Locke-Ober’s loyalists, in fact, raised such a ruckus when they heard the ancient and chipped Italian mosaic-tiled floor in the downstairs saloon was going to be removed that the partners had to resort to subterfuge: They snuck a tasteful new carpet into the restaurant on a Sunday morning, and by the time customers arrived for Monday lunch, there wasn’t a tile in sight.

Outside of an occasional ad in the Wall Street Journal for its private dining rooms, Locke-Ober’s prospers entirely by word-of-mouth and its high degree of repeat patrons, many of them “foreigners,” which in Boston means anyone not from New England.

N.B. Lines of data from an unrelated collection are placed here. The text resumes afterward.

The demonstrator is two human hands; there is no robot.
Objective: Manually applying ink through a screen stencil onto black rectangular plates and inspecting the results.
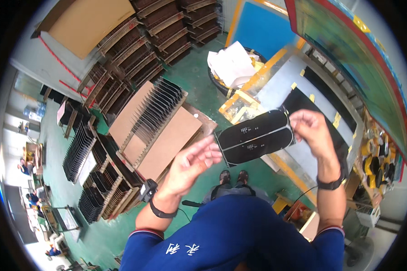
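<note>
A thin flat panel with two black rounded halves (253, 151), a pale line between them and small light marks, hangs level in front of my body. My right hand (311, 130) pinches its right end between thumb and fingers. At the panel's left edge is my left hand (195, 161), palm turned up and fingers spread. Its fingertips are beside that edge; whether they touch it I cannot tell. To the right, below my right hand, a grey work table (285, 86) carries a black sheet (298, 100) and bits of yellow tape.
A slotted rack (154, 118) with upright thin panels stands on cardboard at the left. More loaded racks (97, 189) sit lower left, and stacked racks (153, 27) at the back. A bin with white paper (230, 65) adjoins the table. A framed screen (352, 63) leans overhead right.
</note>
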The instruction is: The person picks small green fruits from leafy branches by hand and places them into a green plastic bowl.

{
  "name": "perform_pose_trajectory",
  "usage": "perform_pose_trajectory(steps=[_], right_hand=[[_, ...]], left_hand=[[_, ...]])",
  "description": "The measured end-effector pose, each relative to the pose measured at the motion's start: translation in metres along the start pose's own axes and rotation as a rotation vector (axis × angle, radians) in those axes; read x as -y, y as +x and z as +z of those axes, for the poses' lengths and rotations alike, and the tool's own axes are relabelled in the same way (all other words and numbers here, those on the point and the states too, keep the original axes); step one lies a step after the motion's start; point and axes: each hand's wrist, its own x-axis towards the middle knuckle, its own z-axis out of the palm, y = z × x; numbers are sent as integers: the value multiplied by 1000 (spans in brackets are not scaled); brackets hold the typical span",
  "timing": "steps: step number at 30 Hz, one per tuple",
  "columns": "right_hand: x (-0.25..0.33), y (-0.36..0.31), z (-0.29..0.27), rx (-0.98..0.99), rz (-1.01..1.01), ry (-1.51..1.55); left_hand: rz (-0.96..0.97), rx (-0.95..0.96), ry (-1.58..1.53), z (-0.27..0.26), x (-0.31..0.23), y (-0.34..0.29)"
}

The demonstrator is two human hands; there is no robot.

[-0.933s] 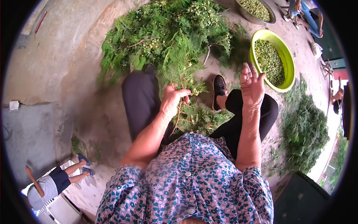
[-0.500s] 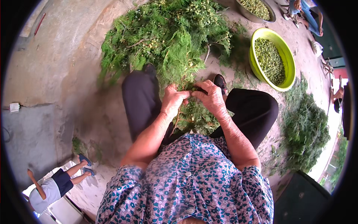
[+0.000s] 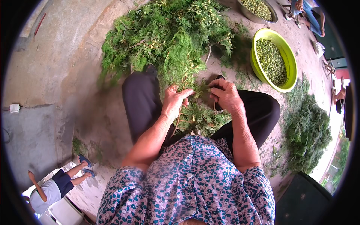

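- The floor (image 3: 56, 75) is bare grey concrete and fills the view's left half.
- A big heap (image 3: 168, 33) of feathery green branches with pale buds lies at 12 o'clock, just past the person's knees.
- The person sits with dark trousers (image 3: 140, 101) spread apart, in a floral shirt (image 3: 187, 187) at 6 o'clock.
- A second pile (image 3: 305, 131) of greenery lies at 3 o'clock, well apart from the heap.
- A lime-green basin (image 3: 288, 62) at 2 o'clock holds picked green buds; a metal bowl (image 3: 245, 11) at 1 o'clock, just beyond it, holds more of them.
- A branch (image 3: 183, 75) reaches from the heap down to the lap, at the view's centre; more sprigs (image 3: 202, 118) lie on the lap between the thighs.
- The left hand (image 3: 174, 103) is closed around the branch's stem, thumb across the top, holding it upright-ish toward 12 o'clock.
- The right hand (image 3: 225, 95) sits just beside it at 3 o'clock of the branch, fingers curled inward toward the foliage; whether they pinch anything cannot be told.
- A dark shoe (image 3: 150, 68) shows at the left knee's far end, touching the heap.
- Another person (image 3: 56, 185) stands at 8 o'clock near white furniture.
- A third person's legs (image 3: 309, 13) show at 1 o'clock.
- A small white box (image 3: 14, 108) lies at 9 o'clock.
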Motion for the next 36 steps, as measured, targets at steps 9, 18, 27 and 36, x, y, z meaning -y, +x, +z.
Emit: perform_pose_trajectory(steps=[9,18,27,36], right_hand=[[1,0,-19,-138,-242,384],[-11,6,34,-27,-476,-474],[-30,11,28,105,79,413],[3,6,-36,-54,-328,1098]], left_hand=[[21,30,45,0,4,2],[29,61,86,1,2,-3],[1,140,7,2,0,-2],[-23,40,5,-8,5,5]])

That is testimony enough for the quality of its menu; specialties are New England seafood (Martha’s Vineyard bay scallops, $18.75), cuts of meat (filet mignon with potato Parisienne, $22.95) and memorable appetizers such as eggs fisherman for four at $9 (lettuce, fresh crab meat, boiled eggs, olives and tomatoes).

As the late Oscar Wilde once said: “After a good dinner, I can forgive anybody.” To that, Ogden Nash, midway between his two courses--martinis and boiled lobster--added: “Taking a trip to Boston without visiting Locke-Ober’s would be like going to Agra and ignoring the Taj Mahal.”